There is truth to be found in this narrative. It is well-established that America’s trade practices with China have left us vulnerable on several fronts. Technological change has dramatically shifted the landscape of available jobs for Americans with less than a college degree. Research does suggest that some regions—such as the inland of California— experienced “trade shocks” with dramatic short-term repercussions on their local economies. In fact, it is estimated that almost 50 percent of labor markets experienced a loss in real wages when hit by the China shock. However, workers in most regions relocated to construction and services jobs quickly, prompting a quick rebound.

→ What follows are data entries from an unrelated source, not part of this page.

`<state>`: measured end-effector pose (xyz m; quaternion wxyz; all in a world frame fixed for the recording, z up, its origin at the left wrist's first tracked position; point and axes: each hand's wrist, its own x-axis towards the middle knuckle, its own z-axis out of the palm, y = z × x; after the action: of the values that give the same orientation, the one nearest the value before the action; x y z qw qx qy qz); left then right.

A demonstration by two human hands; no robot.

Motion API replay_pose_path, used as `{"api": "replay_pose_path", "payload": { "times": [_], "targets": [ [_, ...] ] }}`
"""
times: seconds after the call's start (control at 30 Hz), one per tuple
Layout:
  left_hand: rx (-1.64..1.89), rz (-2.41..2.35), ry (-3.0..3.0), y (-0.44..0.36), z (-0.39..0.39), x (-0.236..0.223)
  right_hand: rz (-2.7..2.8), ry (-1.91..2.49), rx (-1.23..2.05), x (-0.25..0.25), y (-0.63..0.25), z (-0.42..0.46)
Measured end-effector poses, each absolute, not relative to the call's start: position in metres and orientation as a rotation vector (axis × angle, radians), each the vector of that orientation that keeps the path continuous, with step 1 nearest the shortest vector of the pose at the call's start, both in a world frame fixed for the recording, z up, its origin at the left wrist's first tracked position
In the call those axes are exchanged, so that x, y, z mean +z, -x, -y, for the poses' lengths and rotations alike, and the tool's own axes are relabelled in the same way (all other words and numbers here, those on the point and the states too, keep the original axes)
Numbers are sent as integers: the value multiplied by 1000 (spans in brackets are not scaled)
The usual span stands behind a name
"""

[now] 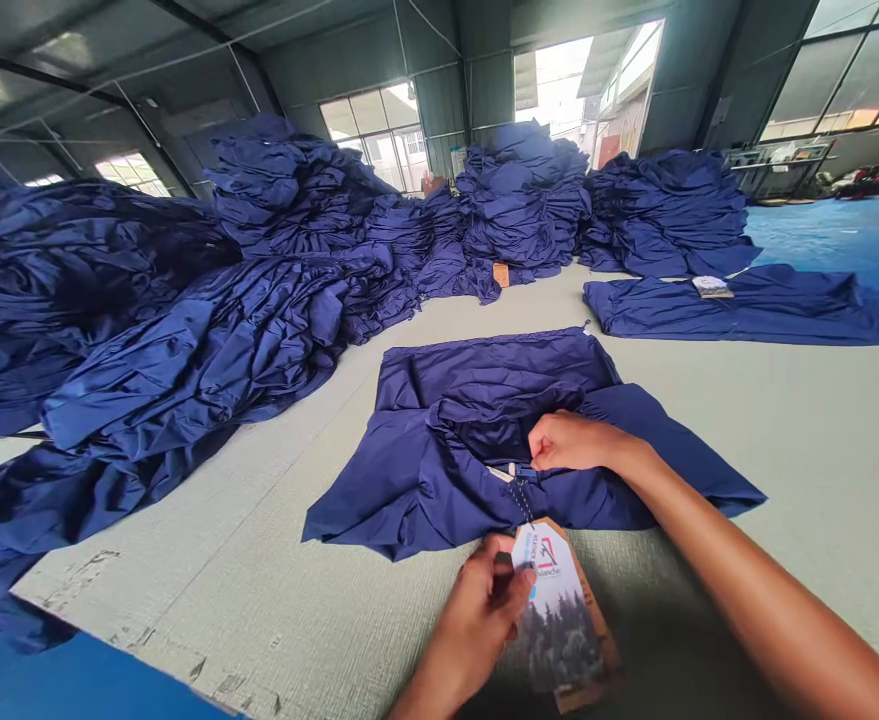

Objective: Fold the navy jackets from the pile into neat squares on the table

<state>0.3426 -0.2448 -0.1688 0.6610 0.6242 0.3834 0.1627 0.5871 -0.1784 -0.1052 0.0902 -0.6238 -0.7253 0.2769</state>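
Note:
A navy blue garment (484, 420) lies spread on the grey table (784, 420) in front of me. A printed paper hang tag (555, 610) with a brown card behind it hangs by a thin string from the garment's near edge. My left hand (476, 620) is closed on the tag's top corner, thumb and fingers pinching it. My right hand (570, 442) is closed in a pinch on the garment's edge, right where the string is attached.
Large heaps of the same navy garments (184, 330) fill the table's left side and the back (521, 190). One folded garment with a tag (739, 300) lies at the right rear. Blue floor (844, 240) shows beyond the table's right edge.

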Motion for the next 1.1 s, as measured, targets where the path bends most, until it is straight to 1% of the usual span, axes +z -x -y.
{"api": "replay_pose_path", "payload": {
  "times": [0.07, 0.17, 0.27, 0.37, 0.43, 0.5, 0.57, 0.63, 0.7, 0.83, 0.93, 1.03, 1.1],
  "targets": [
    [269, -901, -1565, -342, 238, -169, 2181, 1862, 828, -104, -587, 179],
    [124, -1025, -1840, -334, 223, -154, 2205, 1778, 904, -102, -593, 179],
    [164, -1141, -2167, -325, 202, -128, 2111, 1720, 860, -98, -608, 178],
    [304, -982, -2434, -327, 172, -106, 2045, 1760, 713, -92, -625, 177],
    [344, -817, -2571, -337, 148, -96, 2042, 1778, 753, -90, -632, 177],
    [301, -642, -2659, -351, 123, -91, 2036, 1773, 847, -90, -633, 177],
    [209, -476, -2683, -364, 98, -91, 2057, 1728, 895, -93, -630, 177],
    [148, -412, -2703, -371, 78, -98, 2122, 1677, 898, -97, -625, 176],
    [174, -485, -2749, -371, 64, -110, 2185, 1688, 918, -103, -622, 175],
    [241, -578, -2860, -357, 51, -136, 2200, 1879, 982, -116, -627, 171],
    [265, -650, -2903, -346, 45, -148, 2164, 1980, 985, -120, -633, 169],
    [439, -858, -2900, -342, 42, -153, 2115, 1870, 919, -116, -636, 165],
    [637, -991, -2909, -343, 43, -153, 2008, 1816, 723, -112, -640, 161]
  ]
}}
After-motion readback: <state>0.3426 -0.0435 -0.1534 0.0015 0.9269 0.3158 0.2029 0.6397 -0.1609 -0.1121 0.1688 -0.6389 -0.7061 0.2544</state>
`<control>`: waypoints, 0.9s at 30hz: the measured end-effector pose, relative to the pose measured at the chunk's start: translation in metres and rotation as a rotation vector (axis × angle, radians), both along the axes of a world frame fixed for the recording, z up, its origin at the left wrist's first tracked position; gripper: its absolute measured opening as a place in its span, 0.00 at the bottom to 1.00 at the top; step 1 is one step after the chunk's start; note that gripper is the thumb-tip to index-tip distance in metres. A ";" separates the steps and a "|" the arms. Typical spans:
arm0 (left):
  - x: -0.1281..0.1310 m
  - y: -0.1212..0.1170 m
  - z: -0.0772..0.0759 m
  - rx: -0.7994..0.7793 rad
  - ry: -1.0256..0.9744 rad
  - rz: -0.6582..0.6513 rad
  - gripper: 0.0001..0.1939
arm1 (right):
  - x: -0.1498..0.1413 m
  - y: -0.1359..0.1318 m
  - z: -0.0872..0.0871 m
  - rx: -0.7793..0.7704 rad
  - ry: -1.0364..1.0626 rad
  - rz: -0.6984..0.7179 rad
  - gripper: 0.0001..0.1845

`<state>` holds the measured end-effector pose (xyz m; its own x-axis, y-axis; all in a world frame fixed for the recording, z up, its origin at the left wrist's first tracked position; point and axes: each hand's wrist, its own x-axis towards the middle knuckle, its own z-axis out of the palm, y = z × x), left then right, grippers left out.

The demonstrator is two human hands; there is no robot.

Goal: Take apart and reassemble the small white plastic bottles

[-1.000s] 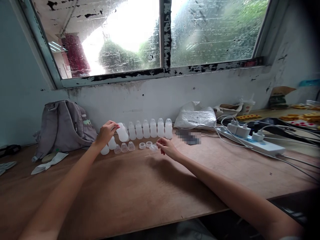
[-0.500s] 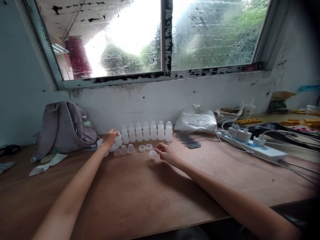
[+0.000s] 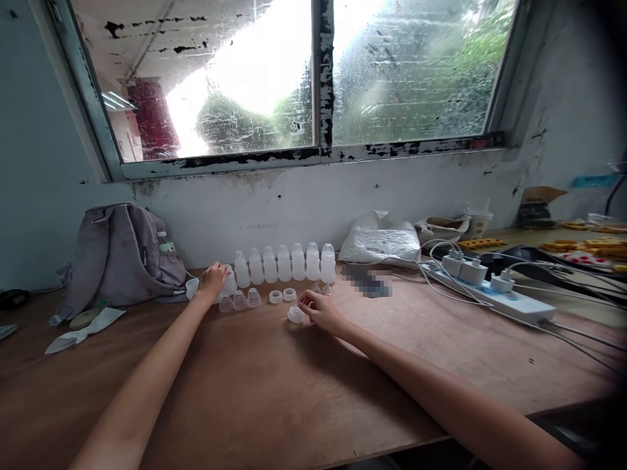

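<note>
My left hand (image 3: 212,282) is closed on a frosted baby bottle (image 3: 229,281) at the left end of a row. Several like bottles (image 3: 284,264) with clear domed caps stand upright beside it. A white open-topped bottle (image 3: 192,288) is partly hidden behind that hand. Three loose clear domed caps (image 3: 240,300) sit in front of the row, and two white collar rings (image 3: 275,297) lie to their right. My right hand (image 3: 321,312) pinches a translucent collar ring (image 3: 295,314) low over the table. Behind its fingers, small clear nipples (image 3: 326,288) are partly visible.
A grey backpack (image 3: 125,254) leans at the left by a white strip (image 3: 85,331). A silvery packet (image 3: 379,238) and a blurred dark object (image 3: 369,281) lie right of the bottles. A power strip (image 3: 490,287) with plugs and cables spreads across the right side.
My left hand has brought the tilted bottle down and left, to the end of the row, where it is upright. My right hand has lowered the ring slightly towards me.
</note>
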<state>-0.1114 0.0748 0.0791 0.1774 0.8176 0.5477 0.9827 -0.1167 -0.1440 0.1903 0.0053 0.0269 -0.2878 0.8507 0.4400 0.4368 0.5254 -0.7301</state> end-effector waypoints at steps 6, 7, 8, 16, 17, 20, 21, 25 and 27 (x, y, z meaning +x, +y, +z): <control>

A counter to the “China shock” and technological change argument is evidence that suggest men’s wages have not, in fact, declined in recent decades—as Scott Winship has documented extensively. Analyses that break out earnings by educational attainment give the illusion of declining hourly wages for men with a high school degree or less. However, these analyses fail to account for the shifting relative distribution between educational strata: non-college educated men today are a much smaller share of the overall population than they were in the 1960s and 70s.
Analyses accounting for well-documented shortfalls of traditional inflation measures and examining consistent groups across time suggest that hourly wages have remained stagnant for men below the median. They dipped slightly during the 1980s and in the immediate aftermath of the Great Recession before rebounding.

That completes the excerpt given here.